Tag Archives: writing about art

What Should I Do With These Sticks?

Sticks are so useful, I never have enough. Sometimes I get frustrated and gather a lot at once. As I cleaned out my overstuffed dog walk bags on my desert retreat, I discovered I did actually have enough. Way more than enough. I needed to let some go. I needed to throw them away.

No! That doesn’t feel good. I will not divest before giving them a chance at the big time. I personally selected those sticks and carried them around for months. They will have their 15 minutes. Here goes.

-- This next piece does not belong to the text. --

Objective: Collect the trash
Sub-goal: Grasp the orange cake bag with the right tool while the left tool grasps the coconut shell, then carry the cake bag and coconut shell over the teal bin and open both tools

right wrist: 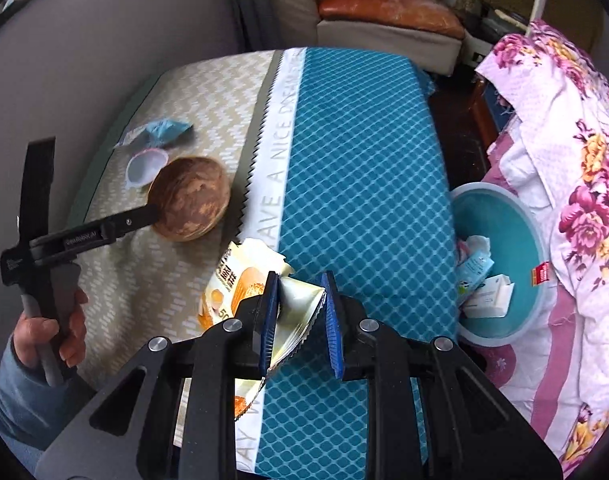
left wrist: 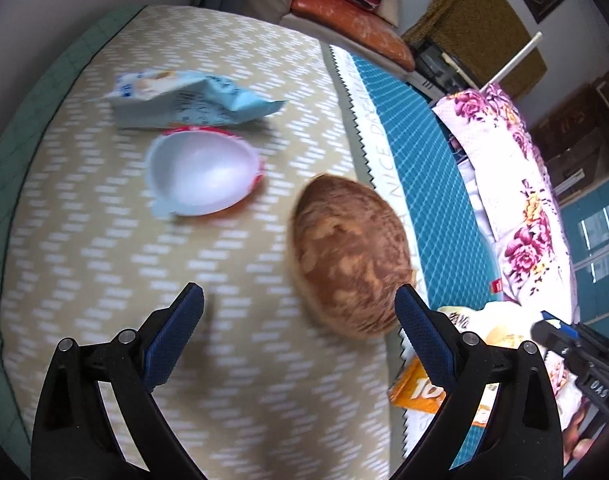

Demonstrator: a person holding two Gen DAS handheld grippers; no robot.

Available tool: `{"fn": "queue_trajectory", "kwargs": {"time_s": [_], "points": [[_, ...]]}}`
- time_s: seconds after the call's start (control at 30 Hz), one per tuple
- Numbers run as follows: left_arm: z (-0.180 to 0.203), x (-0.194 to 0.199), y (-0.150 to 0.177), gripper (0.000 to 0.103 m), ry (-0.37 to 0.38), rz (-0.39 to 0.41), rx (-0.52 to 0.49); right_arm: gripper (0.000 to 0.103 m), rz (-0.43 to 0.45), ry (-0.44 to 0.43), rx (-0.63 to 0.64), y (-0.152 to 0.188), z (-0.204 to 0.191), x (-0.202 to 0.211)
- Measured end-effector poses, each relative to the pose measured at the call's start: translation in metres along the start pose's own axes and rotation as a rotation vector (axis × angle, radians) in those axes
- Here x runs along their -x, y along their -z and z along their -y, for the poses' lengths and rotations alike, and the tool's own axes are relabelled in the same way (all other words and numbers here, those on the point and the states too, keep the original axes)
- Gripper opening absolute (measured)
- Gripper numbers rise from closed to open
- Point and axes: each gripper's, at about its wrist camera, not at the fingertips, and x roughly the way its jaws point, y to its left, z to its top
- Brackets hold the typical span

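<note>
Clamping the orange snack wrapper (right wrist: 240,280) between the blue pads, our right gripper (right wrist: 298,320) holds it lifted above the teal quilted cloth (right wrist: 364,160), its silver lining bunched between the fingers. To our right, beside the floral blanket (right wrist: 576,200), sits the teal bin (right wrist: 520,248) with a few scraps of paper and packaging already inside. Our left gripper (left wrist: 300,312) hangs with its jaws wide apart and nothing between them, above the beige patterned cloth (left wrist: 104,260), just in front of the brown wooden bowl (left wrist: 348,256). Beyond the bowl lie a white plastic cup (left wrist: 202,176) with a red rim, tipped on its side, and a crumpled light blue wrapper (left wrist: 192,100), both resting on the beige cloth near the wall.
</note>
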Motion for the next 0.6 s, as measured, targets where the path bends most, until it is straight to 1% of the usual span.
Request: {"fn": "queue_trajectory", "kwargs": {"time_s": [0.03,0.07,0.1,0.13,0.17,0.2,0.23,0.27,0.3,0.37,0.47,0.6], "points": [[0.005,-0.003,-0.001,0.086,-0.006,0.000,-0.009,0.021,0.007,0.002,-0.013,-0.001,0.005,0.001],[0.009,-0.006,-0.001,0.072,-0.012,-0.002,-0.019,0.020,0.021,0.002,-0.040,-0.004,0.016,0.005],[0.014,-0.010,-0.001,0.064,-0.020,-0.006,-0.031,0.019,0.027,0.000,-0.050,-0.004,0.021,0.006],[0.018,-0.014,-0.001,0.050,-0.033,-0.011,-0.044,0.019,0.032,-0.001,-0.057,-0.004,0.024,0.007],[0.021,-0.016,-0.001,0.038,-0.046,-0.014,-0.052,0.019,0.042,-0.004,-0.070,-0.006,0.030,0.008],[0.024,-0.018,0.000,0.033,-0.067,-0.013,-0.061,0.019,0.049,-0.006,-0.079,-0.006,0.034,0.009],[0.028,-0.018,0.000,0.024,-0.088,-0.005,-0.077,0.018,0.053,-0.009,-0.084,-0.007,0.037,0.009],[0.033,-0.017,0.001,0.018,-0.108,0.013,-0.097,0.017,0.056,-0.017,-0.090,-0.008,0.042,0.009],[0.039,-0.013,0.002,0.016,-0.129,0.036,-0.126,0.017,0.058,-0.020,-0.091,-0.009,0.043,0.009],[0.049,-0.006,0.003,0.011,-0.145,0.066,-0.172,0.016,0.066,-0.026,-0.093,-0.010,0.047,0.009],[0.066,0.003,0.005,0.010,-0.163,0.099,-0.231,0.015,0.082,-0.037,-0.095,-0.015,0.053,0.010],[0.081,0.011,0.005,0.010,-0.158,0.105,-0.262,0.014,0.121,-0.039,-0.093,-0.020,0.058,0.016]]}}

Check him out. He’s determined!
Can I use this fake fly as an ear?
Yes. Works so well, now he’s demanding a cap.
Next time you are in Target perusing the cookie sheets you’ll think, that would be perfect for sorting my sticks.

Even though this was the first face I made in the desert and the first post I wrote after returning home with my newly cleaned out bags, I am posting him last. He sums up the process nicely. I picked up some sticks, I arranged them into a face, I threw them away.

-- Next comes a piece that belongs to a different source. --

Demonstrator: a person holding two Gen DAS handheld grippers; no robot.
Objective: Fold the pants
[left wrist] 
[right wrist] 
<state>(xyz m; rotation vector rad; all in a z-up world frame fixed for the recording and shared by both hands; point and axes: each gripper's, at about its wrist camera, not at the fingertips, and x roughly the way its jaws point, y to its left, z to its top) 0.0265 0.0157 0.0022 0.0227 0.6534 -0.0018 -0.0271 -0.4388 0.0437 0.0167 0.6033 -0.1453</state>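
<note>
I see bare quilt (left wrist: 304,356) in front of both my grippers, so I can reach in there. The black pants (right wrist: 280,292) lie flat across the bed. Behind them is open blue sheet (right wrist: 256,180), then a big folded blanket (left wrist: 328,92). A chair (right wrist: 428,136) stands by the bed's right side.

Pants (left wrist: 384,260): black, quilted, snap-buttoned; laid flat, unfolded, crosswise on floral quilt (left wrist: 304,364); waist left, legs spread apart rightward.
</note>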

Seth Godin says: There’s a hackneyed expression, which is what would you do if you knew you could not fail. I find that completely unhelpful because it’s basically a genie question; You want control and you’re never gonna get it. Here’s my question. What would you do if you knew you would fail? What would be worth doing even though it’s not going to work?

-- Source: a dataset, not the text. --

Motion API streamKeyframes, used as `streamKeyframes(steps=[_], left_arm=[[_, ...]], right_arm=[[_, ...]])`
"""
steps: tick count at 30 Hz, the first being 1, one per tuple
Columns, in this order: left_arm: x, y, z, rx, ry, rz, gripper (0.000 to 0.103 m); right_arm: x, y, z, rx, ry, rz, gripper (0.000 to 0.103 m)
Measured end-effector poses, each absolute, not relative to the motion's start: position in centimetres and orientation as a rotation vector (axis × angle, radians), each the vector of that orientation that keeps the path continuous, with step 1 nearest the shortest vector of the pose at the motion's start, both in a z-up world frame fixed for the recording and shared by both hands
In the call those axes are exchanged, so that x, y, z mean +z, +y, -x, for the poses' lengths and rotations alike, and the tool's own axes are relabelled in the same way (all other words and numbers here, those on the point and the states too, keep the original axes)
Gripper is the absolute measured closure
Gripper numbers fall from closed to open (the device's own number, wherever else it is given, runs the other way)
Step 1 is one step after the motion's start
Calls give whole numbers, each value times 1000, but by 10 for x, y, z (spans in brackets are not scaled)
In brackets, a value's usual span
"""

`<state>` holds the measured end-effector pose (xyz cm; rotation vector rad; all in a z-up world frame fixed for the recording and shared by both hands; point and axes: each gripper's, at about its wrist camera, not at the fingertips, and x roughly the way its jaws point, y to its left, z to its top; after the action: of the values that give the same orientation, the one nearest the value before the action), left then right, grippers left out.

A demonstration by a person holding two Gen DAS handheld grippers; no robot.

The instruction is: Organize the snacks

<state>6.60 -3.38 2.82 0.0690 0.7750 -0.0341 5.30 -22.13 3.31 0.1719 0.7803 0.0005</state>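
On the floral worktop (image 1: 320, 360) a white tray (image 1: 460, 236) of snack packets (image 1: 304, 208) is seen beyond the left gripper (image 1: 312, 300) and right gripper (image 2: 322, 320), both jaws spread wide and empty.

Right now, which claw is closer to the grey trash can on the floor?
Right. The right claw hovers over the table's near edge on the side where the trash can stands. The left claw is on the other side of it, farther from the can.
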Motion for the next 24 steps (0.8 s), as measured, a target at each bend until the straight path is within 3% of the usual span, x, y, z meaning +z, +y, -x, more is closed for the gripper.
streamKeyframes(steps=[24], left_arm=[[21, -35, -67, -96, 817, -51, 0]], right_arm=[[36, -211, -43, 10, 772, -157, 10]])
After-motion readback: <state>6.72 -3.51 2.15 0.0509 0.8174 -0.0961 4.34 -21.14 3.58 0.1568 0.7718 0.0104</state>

I can say I will make faces out of crap on the sidewalk no matter what. I mean, what outcomes are even possible? It’s not an activity with a known outcome. And maybe that’s why I love it. It’s just a fun, joyful thing to do.

The problem, because there is always a problem, is that I collect stuff and then I am saddled with stuff. Then I have to agonize over choices. Keep it or chuck it? Keeping objects is a sign I believe in their potential, or maybe that I believe in my potential, to turn them into something that could make me smile. But is it worth the burden of having all these grubby, difficult to store objects? I really don’t know. Even as I write, all the stuff I let go of in the desert is in a plastic bag under the drawing table in my office. I haven’t thrown it away! Just in case I think of something I might need in there. Have I learned nothing? Or have I learned everything?

I do think I will throw it out, probably once the Christmas decorations rear their multitudinous heads. There won’t be room for everyone. The fact that it’s sorted in a single disposable container means it will be much easier and faster to get rid of then when it was spread over multiple bags and mixed with treasure. Processes are time consuming. If I knew how to make them not that way, I would tell you.

I think going forward I will be more choosey about what I pick up, I will try to make the face right away and when all else fails I will not berate myself for having tangible signs that I was interested in something. Better to be interested than apathetic. So, I will tell myself this: Self! If you have some junk laying around waiting to become a face, don’t get so upset. Something wonderful is sure to happen.


The Seth Godin quote comes from the Time Ferris podcast of October 26th, 2020: Seth Godin on The Game of Life, The Value of Hacks, and Overcoming Anxiety (#476). It is fantastic and I highly recommend it.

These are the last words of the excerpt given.